Vacation: The most leisurely brand voice ever
Vacation isn’t just a brand – it’s a fully fictional universe you can step into. And the clever part? That world existed before their first product even launched.
This is the second article in a 5-part series showing how brands can build a universe that makes every post, product, and experience feel connected and irresistible.
The Brand Universe
We all know that sunscreen is critical for anti-aging and protecting skin from the sun’s harsh rays, but at the end of the day, it’s not exactly a category bursting with innovation or personality. At least that was the case, until Vacation came around.

Vacation is a Miami-founded fictional universe created to sell premium lifestyle and leisure products. Think chic beachwear, home goods, and getaway experiences. They’ve managed to position sunscreen as a fun accessory, moving away from the clinical, functional way the category has traditionally been marketed.
The founders of Vacation didn’t start by designing products. They started by designing the world those products would live in. They imagined a brand world, somewhere between Miami, Bali and your favourite design magazine, where every product, post, and collaboration felt like a part of a larger escape.
Rules that make it real

Every brand universe needs its own rules for consistency’s sake. For Vacation, that meant:
A fictional coastal town called Azure Bay with streets, beaches, cafés, and shops
Character types like ‘Leisure Socialite’, ‘Regional Merchandise Tester’, and ‘Head of Leisure Sciences’
Consistent brand habits, from Instagram updates about the Vacation team spotted on yachts or enjoying sun-drenched pursuits of leisure, to curated party Spotify playlists oozing with summer vibes.
These rules guide every post and product, keeping the brand cohesive and immersive.

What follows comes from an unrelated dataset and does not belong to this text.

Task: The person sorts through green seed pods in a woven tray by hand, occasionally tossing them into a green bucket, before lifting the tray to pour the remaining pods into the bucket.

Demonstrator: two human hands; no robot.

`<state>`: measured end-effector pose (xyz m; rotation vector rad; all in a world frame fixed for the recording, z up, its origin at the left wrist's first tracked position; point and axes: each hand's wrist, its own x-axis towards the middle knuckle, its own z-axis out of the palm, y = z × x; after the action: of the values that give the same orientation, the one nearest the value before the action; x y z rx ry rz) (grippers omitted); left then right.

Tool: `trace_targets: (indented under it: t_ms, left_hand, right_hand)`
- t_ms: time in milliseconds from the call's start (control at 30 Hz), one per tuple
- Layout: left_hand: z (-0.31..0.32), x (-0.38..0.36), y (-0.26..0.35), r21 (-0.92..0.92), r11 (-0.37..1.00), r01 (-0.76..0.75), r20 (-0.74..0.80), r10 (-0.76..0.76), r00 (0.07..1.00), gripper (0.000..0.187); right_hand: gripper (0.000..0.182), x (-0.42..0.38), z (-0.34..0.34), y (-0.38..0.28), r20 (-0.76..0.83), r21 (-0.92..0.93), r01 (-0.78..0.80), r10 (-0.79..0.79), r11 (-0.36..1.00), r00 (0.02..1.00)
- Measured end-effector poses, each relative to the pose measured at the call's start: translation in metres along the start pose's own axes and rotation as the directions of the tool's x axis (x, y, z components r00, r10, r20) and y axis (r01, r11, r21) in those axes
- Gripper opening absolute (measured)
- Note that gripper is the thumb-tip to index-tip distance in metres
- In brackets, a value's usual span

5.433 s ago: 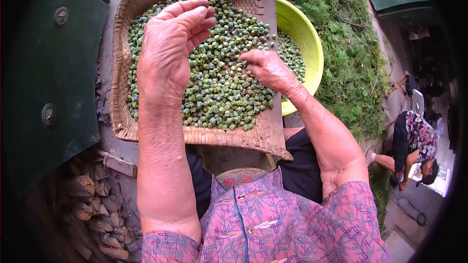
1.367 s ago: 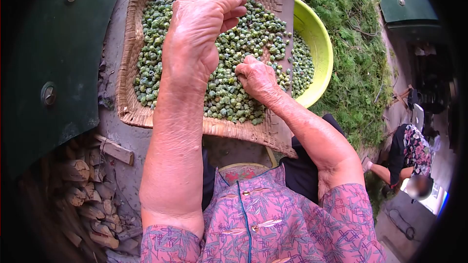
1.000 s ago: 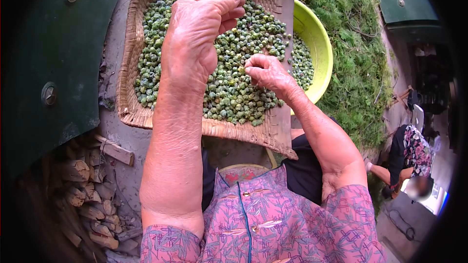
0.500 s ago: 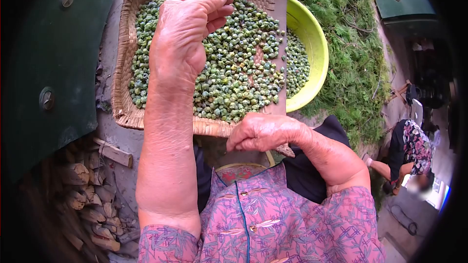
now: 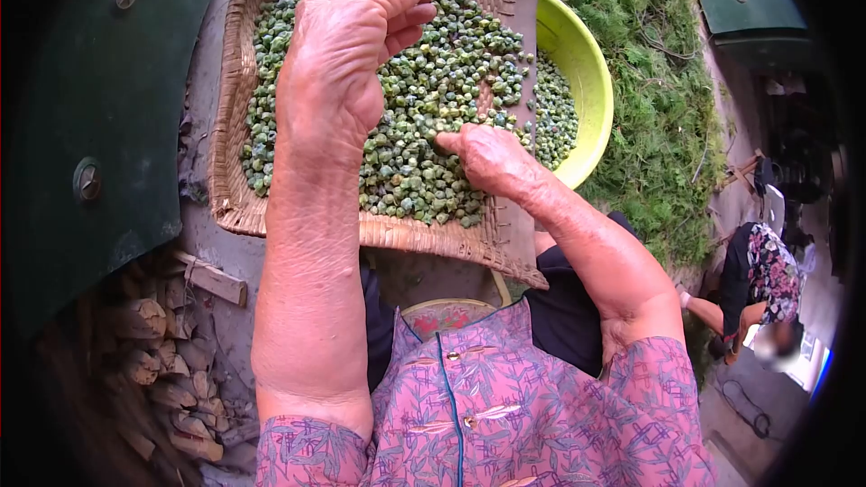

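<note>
A shallow woven basket point(image 5: 236, 126) holds a thick layer of small green knobbly cones point(image 5: 415, 90), like those of arborvitae. Above its far left part hangs my left hand point(image 5: 347, 41), palm turned right, fingers loosely curved and somewhat apart, nothing seen in them. My right hand point(image 5: 496, 159) reaches over the basket's flat right edge. Its fingers are curled, their tips among the cones; what they hold, if anything, is hidden. Partly beneath that edge stands a yellow-green basin point(image 5: 591, 117) with more of the same cones inside.
Green sprigs point(image 5: 649, 108) lie heaped beyond the basin. Dark green panels point(image 5: 99, 117) with round metal badges stand at left, above split firewood point(image 5: 171, 370). A bent-over person point(image 5: 767, 271) in a flowered top is at far right.
My right hand has moved up and forward, from the basket's near edge to the cones at its right side. My left hand stays almost in place.
</note>
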<state>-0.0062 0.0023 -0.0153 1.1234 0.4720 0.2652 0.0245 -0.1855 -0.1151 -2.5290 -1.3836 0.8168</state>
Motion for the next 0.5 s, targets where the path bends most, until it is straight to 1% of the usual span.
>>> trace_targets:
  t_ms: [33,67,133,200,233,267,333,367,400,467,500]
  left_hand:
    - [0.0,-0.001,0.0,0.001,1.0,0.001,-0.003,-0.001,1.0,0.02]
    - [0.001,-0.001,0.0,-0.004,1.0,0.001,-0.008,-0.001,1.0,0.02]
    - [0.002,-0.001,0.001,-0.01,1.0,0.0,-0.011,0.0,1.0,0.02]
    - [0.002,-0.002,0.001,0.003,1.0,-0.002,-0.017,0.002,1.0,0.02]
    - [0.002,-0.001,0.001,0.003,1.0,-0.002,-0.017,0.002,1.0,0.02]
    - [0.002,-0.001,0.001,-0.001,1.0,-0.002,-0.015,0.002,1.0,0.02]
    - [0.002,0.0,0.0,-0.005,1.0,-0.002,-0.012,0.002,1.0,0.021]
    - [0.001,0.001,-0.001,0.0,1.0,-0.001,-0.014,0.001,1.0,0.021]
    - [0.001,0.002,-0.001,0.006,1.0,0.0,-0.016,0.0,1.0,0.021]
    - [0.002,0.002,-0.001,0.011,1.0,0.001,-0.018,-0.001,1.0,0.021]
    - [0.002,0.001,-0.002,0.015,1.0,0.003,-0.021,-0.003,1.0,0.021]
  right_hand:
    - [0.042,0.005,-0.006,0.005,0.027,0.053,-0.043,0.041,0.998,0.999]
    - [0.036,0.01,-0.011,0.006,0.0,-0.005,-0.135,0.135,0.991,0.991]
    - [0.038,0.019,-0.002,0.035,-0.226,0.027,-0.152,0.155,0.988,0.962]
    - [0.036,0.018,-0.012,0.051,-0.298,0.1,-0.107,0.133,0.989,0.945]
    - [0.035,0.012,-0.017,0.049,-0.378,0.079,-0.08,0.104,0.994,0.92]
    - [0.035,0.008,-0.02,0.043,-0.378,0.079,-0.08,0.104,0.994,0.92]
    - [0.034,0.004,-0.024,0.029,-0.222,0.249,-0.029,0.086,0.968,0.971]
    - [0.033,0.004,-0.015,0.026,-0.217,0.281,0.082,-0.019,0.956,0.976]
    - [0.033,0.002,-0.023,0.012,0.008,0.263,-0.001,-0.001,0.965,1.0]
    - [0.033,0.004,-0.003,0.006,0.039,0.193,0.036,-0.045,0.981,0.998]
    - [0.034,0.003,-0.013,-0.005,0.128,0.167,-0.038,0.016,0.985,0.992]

Vacation doesn’t just show products – they show life in the brand world. Every carousel or reel adds a new narrative layer:

Mara curates the town’s weekend markets.
Leo is the unofficial lifeguard and DJ of Azure Bay.
They even have a newsletter called The Shoreline, sharing town gossip, secret surf spots, pop-ups and music recs, building ritualistic engagement and giving people a reason to come back.

The newsletters each bear the hallmarks of the brand’s distinctive art direction, which borrows heavily from ’80s travel aesthetics and portrays a kind of summer utopia, where it will always be Saturday, the Piña Colada’s are always coming and everybody owns a yacht and a skimpy bathing suit.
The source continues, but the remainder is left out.